De muy pocas películas se puede decir que sean verdaderos instrumentos para la vida. El cine, al fin y al cabo, nació como elemento de fascinación, como vehículo para el esparcimiento, y no para responder a las grandes preguntas de la humanidad. Sin embargo cualquier expresión artística es susceptible de servir a fines más profundos, y así tipos como Bergman , Tarkovsky, o quien ahora nos ocupa se han dedicado a filosofar y a indagar en los rincones más oscuros del alma desde la gran pantalla.
En «Ordet» Dreyer pone a prueba la fe de unos personajes que creen y que, sobre todo, quieren creer; pero que una y otra vez se topan con los sinsentidos del existir. No es necesario profesar religión alguna para entender las motivaciones del director danés, porque su labor aquí, lejos de ser pastoral o adoctrinadora, consiste en mostrar la debilidad de quienes, incluso viviendo según las leyes de su Dios y aceptando sus designios, dudan continuamente.
No es por casualidad ni por pretensiones intelectualoides (o no debiera serlo) que «La palabra» aparezca una y otra vez en las listas de las mejores cintas de la historia. Si su fondo es absolutamente lúcido y trascendental, no menos excelsas son las formas en las que Dreyer envuelve su historia: una realización milimétrica, aparentemente simple y sencilla, pero que es en realidad una complejísima sucesión de eternos planos-secuencia, auténticos tour de force para unos actores que han de declamar sus textos sin descanso mientras la cámara gira y gira a su alrededor sin prisa pero sin pausa.

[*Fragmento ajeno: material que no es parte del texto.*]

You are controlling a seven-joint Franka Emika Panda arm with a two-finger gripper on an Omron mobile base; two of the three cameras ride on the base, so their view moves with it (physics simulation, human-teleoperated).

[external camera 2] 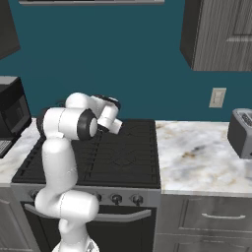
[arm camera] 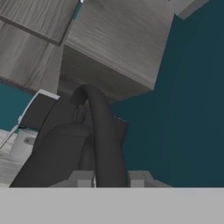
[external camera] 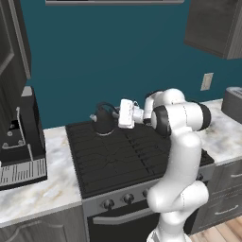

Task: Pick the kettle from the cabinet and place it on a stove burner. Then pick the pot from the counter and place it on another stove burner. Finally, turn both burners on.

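The fingers (arm camera: 83, 178) of the gripper (arm camera: 111, 179) pinch the looping black handle of the kettle (external camera: 103, 122), which sits over the rear left grate of the stove burners (external camera: 125, 153), with the counter (external camera: 38, 191) and a black coffee machine (external camera: 19, 142) to its left.

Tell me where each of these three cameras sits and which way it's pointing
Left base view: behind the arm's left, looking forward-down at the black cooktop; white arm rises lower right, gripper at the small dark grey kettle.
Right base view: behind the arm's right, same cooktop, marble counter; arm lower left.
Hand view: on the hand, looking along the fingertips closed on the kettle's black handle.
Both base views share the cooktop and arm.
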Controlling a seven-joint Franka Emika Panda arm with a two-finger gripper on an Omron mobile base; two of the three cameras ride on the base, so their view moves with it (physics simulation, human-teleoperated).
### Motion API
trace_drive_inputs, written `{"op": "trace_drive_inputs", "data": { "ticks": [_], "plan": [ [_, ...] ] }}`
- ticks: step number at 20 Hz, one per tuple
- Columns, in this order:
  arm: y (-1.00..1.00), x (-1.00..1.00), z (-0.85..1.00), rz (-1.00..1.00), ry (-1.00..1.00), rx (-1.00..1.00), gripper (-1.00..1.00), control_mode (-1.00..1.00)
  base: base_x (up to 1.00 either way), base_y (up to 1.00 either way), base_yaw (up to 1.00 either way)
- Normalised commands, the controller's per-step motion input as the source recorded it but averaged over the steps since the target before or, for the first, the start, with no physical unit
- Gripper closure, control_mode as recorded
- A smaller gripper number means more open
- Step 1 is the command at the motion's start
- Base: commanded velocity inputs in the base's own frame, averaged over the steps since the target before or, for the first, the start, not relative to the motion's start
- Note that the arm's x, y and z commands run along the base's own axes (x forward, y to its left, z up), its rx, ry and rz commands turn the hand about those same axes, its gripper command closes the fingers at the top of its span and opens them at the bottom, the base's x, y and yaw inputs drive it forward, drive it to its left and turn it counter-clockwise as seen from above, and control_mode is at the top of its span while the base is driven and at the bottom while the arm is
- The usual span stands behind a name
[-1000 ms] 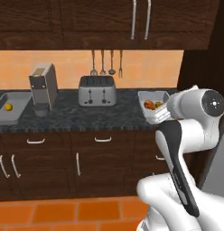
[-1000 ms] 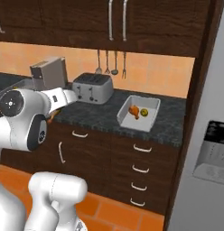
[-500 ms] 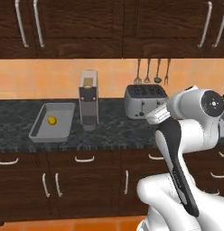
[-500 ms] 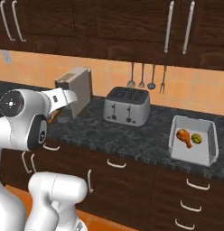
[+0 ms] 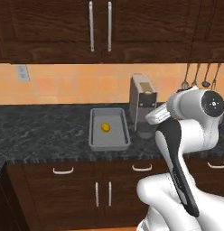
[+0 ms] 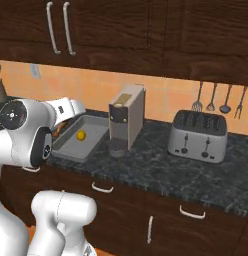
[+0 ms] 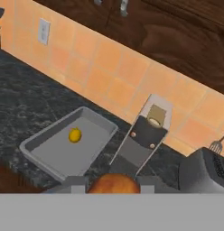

Para alguien amamantado por los pechos del neocine de flashes y zooms histéricos sin duda el visionado de «Ordet» puede convertirse en una experiencia realmente agotadora; pero nuestra labor (si se le puede llamar así) consiste en medir el nivel de las películas, no el de los espectadores. Por eso reiteramos el carácter de clásico absoluto de esta obra. Llamadnos esnobs, llamadnosculturetas , llamadnos lo que sea; pero, por favor, no la dejéis pasar.